Somit dürfte evident sein, dass die nachfrageorientierte Ökonomie eines Paul Krugman (oftmals auch als Keynesianismus bezeichnet) dem brutalen neoliberalen Spardiktat vorzuziehen ist, obwohl sie ebenfalls von ideologischen Verzerrungen geprägt ist. Die Keynesianer merken zumindest noch, dass der Kapitalismus sich in einer schweren strukturellen Krise befindet, während viele Neoliberale – insbesondere in Deutschland – zu verblendet sind, um dies überhaupt zur Kenntnis zu nehmen. Zudem weist insbesondere die von Krugman favorisierte nachfrageorientierte Wirtschaftspolitik ein fortschrittliches Element auf, das als Ausgangspunkt einer Systemtransformation dienen könnte:
Die Betonung der Bedürfnisse der Menschen, die laut Krugman befriedigt werden könnten, ohne dass irgendwer unter einem Sparterror leiden müsste. Dieses Postulat ist aufgrund der ungeheuren Produktivitätsschübe der IT-Revolution sicherlich richtig, aber nur jenseits der gerade an dieser Produktivität erstickenden kapitalistischen Produktionsweise zu realisieren.

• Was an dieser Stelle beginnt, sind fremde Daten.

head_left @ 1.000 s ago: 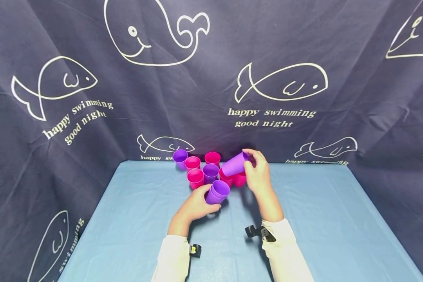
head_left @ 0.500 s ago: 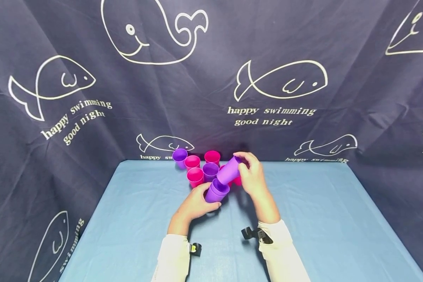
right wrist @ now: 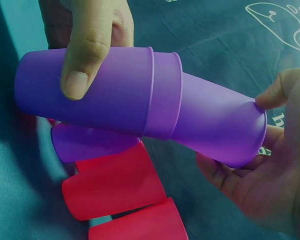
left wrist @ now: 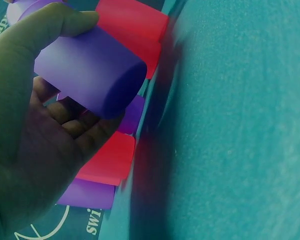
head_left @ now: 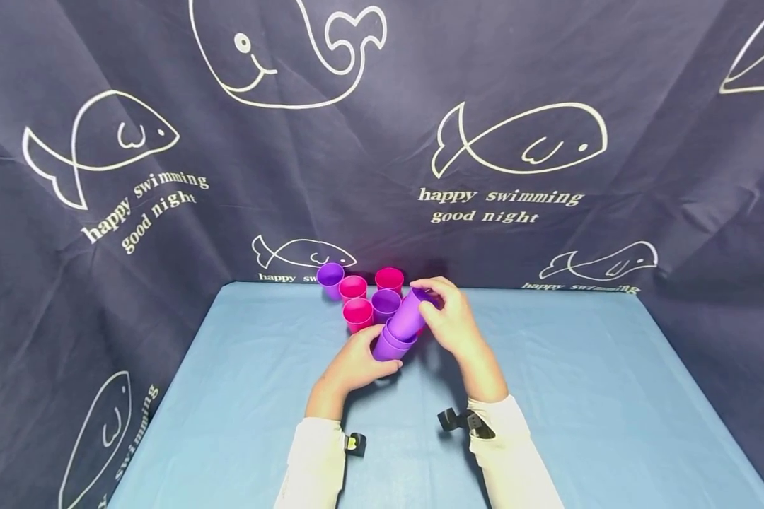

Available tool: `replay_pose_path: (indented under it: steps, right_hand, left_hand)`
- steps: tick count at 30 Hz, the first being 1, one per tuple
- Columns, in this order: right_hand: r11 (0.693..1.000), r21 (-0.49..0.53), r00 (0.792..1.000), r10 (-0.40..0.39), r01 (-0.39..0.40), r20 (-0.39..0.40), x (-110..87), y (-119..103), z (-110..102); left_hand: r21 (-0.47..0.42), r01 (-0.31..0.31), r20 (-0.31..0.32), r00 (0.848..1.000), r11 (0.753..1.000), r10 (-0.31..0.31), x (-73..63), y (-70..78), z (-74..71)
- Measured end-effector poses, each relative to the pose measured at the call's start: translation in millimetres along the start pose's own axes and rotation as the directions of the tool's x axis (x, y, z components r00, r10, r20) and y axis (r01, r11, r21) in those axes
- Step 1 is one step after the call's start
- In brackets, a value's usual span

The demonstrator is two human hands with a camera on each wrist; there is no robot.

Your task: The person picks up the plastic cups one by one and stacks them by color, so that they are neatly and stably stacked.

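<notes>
My left hand (head_left: 356, 362) grips a stack of two nested purple cups (right wrist: 90, 87), tilted with the mouths toward the right hand. A third purple cup (right wrist: 217, 117) is held near its rim by my right hand (head_left: 453, 318). Its narrow end sits inside the mouth of the stack, a little askew. In the left wrist view the stack's lower cup (left wrist: 90, 70) shows its base, with the thumb on one side and the fingers on the other. Both hands are over the near side of a cluster of cups.
Behind the hands stand several upright cups, among them a pink cup (head_left: 358, 314), a purple cup (head_left: 386, 302) and another purple cup (head_left: 330, 279) at the far left. A blue cloth (head_left: 586, 396) covers the table. A dark printed curtain (head_left: 382, 170) rises at the back edge.
My right hand has moved left and brought its purple cup from above the pink cups into the mouth of the left hand's stack. The left hand has stayed nearly in place.
</notes>
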State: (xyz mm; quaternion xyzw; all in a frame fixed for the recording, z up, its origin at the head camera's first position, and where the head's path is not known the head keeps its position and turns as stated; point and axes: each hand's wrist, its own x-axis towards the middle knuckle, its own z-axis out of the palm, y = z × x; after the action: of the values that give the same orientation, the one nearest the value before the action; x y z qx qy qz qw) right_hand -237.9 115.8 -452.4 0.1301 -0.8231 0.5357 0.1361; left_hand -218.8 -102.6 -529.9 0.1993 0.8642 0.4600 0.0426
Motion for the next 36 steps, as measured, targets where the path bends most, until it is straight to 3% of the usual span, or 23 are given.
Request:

Der Neoliberalismus hingegen bildet mit seiner Propagierung immer neuer Sparpakete, mit seiner Forderung nach totaler und sinnloser Unterwerfung unter die Imperative einer kollabierenden Wirtschaftsunordnung, die ideale Ausgangsbasis für das Erstarken autoritärer und extremistischer Kräfte, wie es derzeit überall im rezessionsgeplagten Europa auch beobachtet werden kann.